After about an hour I ended up with a working implementation (code here), and was eager to see how it compares to JIT and to the Static Runtime. It turned out that even without any NNC’s loop optimizations, the naive TE implementation is 3x faster than the Static Runtime and ~7x time faster than the JIT version:

TorchScript: 1.750s
Static runtime: 0.763s
Compiled with NNC: 0.282s

It won’t be as surprising if we look at the code for the model generated by NNC:

for (int i0 = 0; i0 < 51; i0++) {
fc_w_t[i0, 0] = FC_W[0, i0];
for (int i1 = 0; i1 < 32; i1++) {
user_emb_t[0, i1, 0] = USER_EMB[0, 0, i1];
for (int i2 = 0; i2 < 32; i2++) {
dp_terms[0, 0, i2] = (AD_EMB[0, 0, i2]) * (user_emb_t(0, i2, 0));
dp[0, 0] = 0.f;
for (int i0_1 = 0; i0_1 < 32; i0_1++) {
dp[0, 0] = ReduceOp((dp[0, 0]) + (dp_terms(0, 0, i0_1)), out_args={0, 0}, reduce_args={i0});
for (int i1_1 = 0; i1_1 < 50; i1_1++) {
wide_offset[0, i1_1] = (WIDE[0, i1_1]) + (MU[0, i1_1]);
for (int i1_2 = 0; i1_2 < 50; i1_2++) {
wide_norm[0, i1_2] = (wide_offset(0, i1_2)) * (SIGMA[0, i1_2]);
for (int i1_3 = 0; i1_3 < 50; i1_3++) {
wide_preproc[0, i1_3] = IfThenElse((wide_norm(0, i1_3))<0.f ? 1 : 0, 0.f, IfThenElse((wide_norm(0, i1_3))>10.f ? 1 : 0, 10.f, wide_norm(0, i1_3)));
for (int i1_4 = 0; i1_4 < 51; i1_4++) {
inp[0, i1_4] = IfThenElse(i1_4<1 ? 1 : 0, dp(0, i1_4), wide_preproc(0, i1_4 - 1));
for (int i2_1 = 0; i2_1 < 51; i2_1++) {
mm_terms[0, 0, i2_1] = (inp(0, i2_1)) * (fc_w_t(i2_1, 0));
mm[0, 0] = 0.f;
for (int i0_2 = 0; i0_2 < 51; i0_2++) {
mm[0, 0] = ReduceOp((mm[0, 0]) + (mm_terms(0, 0, i0_2)), out_args={0, 0}, reduce_args={i0});
fc1[0, 0] = (mm(0, 0)) + (FC_B[0]);
sigmoid[0, 0] = sigmoid(fc1(0, 0));

While we have a dozen of loops, they are very small and LLVM manages to optimize them quite well (in fact, for batch_size=1 it unrolls everything entirely and converts the model into a straight-line block of code). If a model was bigger, it would probably be better to apply NNC’s optimizations (schedules) to make sure that LLVM didn’t choke optimizing it, but in this case it was not even necessary!

Next Steps

Deep-and-Wide is a small model and it would be interesting to see whether we could apply a similar approach on a bigger model. Most probably, such work would also require improvements across the entire NNC stack: supporting wider range of operators (directly or via “external” calls), dynamic shapes, more robust and convenient API for TE construction and transformation.

Reproducing Results

The test script used in this note could be found in this gist. The command line is:

MKL_NUM_THREADS=1 OMP_NUM_THREADS=1 numactl -C 3 python test.py

The measurements were performed on a Skylake server.

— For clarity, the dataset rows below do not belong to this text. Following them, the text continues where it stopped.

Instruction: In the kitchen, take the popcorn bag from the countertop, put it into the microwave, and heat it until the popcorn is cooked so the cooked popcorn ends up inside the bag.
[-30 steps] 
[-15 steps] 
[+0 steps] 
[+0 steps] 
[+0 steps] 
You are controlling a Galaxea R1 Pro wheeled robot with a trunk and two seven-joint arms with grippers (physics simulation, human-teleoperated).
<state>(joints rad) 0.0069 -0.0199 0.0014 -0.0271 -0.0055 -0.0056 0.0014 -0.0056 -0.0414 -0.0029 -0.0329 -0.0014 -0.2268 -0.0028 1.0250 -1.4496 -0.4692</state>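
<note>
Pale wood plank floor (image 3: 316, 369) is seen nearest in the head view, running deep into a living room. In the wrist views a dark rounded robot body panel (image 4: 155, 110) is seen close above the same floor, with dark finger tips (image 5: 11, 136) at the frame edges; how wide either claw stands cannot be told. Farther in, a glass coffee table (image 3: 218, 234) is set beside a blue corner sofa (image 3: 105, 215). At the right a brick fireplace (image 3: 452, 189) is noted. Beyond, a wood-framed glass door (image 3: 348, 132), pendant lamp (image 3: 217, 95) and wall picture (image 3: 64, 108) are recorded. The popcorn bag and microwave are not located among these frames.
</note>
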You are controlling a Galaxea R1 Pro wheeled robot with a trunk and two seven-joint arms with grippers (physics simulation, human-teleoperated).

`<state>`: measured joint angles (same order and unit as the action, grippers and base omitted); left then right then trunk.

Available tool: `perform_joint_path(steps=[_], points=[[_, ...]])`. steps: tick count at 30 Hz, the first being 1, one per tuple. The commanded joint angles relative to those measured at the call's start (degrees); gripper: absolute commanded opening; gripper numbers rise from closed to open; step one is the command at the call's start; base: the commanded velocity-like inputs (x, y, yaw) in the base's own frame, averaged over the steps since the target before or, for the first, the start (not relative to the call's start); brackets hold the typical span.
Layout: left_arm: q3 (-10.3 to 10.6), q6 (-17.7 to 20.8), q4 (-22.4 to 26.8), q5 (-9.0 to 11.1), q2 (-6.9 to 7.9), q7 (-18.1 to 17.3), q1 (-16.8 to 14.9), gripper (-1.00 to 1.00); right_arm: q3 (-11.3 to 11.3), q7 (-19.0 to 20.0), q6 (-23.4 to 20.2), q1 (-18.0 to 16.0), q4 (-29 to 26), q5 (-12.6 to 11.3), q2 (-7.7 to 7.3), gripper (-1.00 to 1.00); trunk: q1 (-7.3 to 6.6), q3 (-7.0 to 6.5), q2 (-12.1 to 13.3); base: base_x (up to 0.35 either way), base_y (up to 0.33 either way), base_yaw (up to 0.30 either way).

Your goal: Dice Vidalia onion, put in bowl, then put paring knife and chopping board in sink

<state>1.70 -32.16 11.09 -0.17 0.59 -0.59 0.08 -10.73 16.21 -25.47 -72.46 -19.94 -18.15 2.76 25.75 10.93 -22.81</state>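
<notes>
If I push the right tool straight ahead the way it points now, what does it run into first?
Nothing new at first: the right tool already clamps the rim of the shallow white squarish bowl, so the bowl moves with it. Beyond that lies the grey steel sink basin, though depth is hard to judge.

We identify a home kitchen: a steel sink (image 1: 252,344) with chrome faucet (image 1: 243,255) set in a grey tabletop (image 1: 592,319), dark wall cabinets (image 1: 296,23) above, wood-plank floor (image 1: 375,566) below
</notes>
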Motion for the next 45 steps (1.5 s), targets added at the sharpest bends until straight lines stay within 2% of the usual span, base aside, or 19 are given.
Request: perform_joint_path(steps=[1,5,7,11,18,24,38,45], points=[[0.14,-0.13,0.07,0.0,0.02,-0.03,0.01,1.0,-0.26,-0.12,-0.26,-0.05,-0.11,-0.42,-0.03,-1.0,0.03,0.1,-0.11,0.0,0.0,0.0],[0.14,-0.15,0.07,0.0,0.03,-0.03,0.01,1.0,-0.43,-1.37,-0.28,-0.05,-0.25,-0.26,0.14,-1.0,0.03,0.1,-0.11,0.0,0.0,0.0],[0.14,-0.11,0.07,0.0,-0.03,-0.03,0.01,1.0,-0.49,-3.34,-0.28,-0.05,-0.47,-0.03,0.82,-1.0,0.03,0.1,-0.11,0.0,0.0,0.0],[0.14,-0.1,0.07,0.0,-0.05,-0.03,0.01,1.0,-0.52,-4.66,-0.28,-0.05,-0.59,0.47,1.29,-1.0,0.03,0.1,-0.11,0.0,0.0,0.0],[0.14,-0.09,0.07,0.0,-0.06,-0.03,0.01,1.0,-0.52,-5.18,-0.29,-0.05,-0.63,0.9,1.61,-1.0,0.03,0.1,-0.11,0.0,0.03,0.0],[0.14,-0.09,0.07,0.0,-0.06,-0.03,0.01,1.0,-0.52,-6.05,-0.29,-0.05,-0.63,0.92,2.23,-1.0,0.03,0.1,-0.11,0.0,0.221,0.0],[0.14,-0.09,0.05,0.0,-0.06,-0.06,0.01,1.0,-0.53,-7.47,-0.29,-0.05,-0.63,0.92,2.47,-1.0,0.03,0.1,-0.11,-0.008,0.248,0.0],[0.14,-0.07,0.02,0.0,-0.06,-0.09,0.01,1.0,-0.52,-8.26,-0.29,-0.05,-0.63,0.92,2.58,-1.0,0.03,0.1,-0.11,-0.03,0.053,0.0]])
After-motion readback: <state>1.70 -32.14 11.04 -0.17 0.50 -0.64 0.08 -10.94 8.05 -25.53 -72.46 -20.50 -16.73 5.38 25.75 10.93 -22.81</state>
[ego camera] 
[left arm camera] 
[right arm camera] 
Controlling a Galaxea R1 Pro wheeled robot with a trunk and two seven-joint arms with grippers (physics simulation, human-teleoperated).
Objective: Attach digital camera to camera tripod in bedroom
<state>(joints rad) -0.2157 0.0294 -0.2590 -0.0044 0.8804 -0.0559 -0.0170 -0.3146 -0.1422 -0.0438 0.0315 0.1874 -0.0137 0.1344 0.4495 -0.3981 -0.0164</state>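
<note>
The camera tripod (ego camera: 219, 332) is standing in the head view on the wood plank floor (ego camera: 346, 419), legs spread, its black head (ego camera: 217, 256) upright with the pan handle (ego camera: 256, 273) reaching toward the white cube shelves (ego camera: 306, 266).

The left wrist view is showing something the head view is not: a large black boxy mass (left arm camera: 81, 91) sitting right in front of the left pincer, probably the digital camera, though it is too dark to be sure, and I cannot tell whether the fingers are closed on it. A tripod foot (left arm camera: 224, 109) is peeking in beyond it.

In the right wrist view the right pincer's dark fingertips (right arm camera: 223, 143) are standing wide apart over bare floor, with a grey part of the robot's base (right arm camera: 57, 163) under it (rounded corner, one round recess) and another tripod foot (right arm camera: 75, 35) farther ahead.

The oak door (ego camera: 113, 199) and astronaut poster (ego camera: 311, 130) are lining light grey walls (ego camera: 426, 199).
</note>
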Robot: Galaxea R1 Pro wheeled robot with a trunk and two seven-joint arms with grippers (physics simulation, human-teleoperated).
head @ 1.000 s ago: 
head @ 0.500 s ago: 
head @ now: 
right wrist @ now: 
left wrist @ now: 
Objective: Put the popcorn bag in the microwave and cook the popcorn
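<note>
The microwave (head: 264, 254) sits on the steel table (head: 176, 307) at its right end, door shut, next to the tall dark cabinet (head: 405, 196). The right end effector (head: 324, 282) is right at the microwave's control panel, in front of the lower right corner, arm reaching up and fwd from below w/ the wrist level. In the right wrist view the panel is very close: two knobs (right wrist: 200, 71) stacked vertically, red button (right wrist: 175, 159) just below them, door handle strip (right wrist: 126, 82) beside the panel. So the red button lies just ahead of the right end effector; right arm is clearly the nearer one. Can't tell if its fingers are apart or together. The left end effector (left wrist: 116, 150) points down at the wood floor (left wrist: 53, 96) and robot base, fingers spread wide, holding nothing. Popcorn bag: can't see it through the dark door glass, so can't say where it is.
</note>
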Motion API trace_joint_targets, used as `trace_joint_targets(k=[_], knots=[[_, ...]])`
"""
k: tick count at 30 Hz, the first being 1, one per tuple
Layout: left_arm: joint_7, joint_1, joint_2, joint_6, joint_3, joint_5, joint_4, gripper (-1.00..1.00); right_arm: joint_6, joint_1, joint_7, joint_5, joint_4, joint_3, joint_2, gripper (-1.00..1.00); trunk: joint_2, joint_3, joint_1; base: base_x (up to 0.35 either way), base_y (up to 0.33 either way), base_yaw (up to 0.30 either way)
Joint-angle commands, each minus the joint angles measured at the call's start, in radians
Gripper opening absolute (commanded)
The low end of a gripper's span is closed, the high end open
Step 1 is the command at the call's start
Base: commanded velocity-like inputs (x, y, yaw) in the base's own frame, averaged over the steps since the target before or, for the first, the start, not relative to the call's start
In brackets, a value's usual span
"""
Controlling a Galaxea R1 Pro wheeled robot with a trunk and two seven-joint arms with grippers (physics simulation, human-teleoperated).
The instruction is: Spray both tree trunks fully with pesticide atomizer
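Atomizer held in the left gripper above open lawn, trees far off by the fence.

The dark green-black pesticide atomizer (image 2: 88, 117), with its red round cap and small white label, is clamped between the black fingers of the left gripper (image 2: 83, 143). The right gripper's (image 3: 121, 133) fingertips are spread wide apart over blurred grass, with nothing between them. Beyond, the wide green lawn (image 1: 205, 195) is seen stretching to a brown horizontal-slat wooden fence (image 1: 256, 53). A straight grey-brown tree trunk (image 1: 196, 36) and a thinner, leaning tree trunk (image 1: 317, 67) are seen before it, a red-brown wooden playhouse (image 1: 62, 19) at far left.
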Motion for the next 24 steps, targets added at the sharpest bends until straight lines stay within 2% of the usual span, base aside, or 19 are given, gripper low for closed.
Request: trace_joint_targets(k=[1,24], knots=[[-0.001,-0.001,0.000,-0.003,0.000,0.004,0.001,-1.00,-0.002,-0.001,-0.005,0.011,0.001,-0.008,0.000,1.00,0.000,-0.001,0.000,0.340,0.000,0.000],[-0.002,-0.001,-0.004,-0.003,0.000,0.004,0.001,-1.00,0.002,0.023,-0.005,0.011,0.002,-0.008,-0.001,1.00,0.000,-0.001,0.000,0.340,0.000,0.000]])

Very exciting! Do you want to generate similar level of TEs eventually automatically or do you intend for now to make it easier to define TEs in the meantime?

the naive TE implementation is 3x faster than the Static Runtime a
Do you guys have any references for Static Runtime as well, by any chance? What is the overall project status?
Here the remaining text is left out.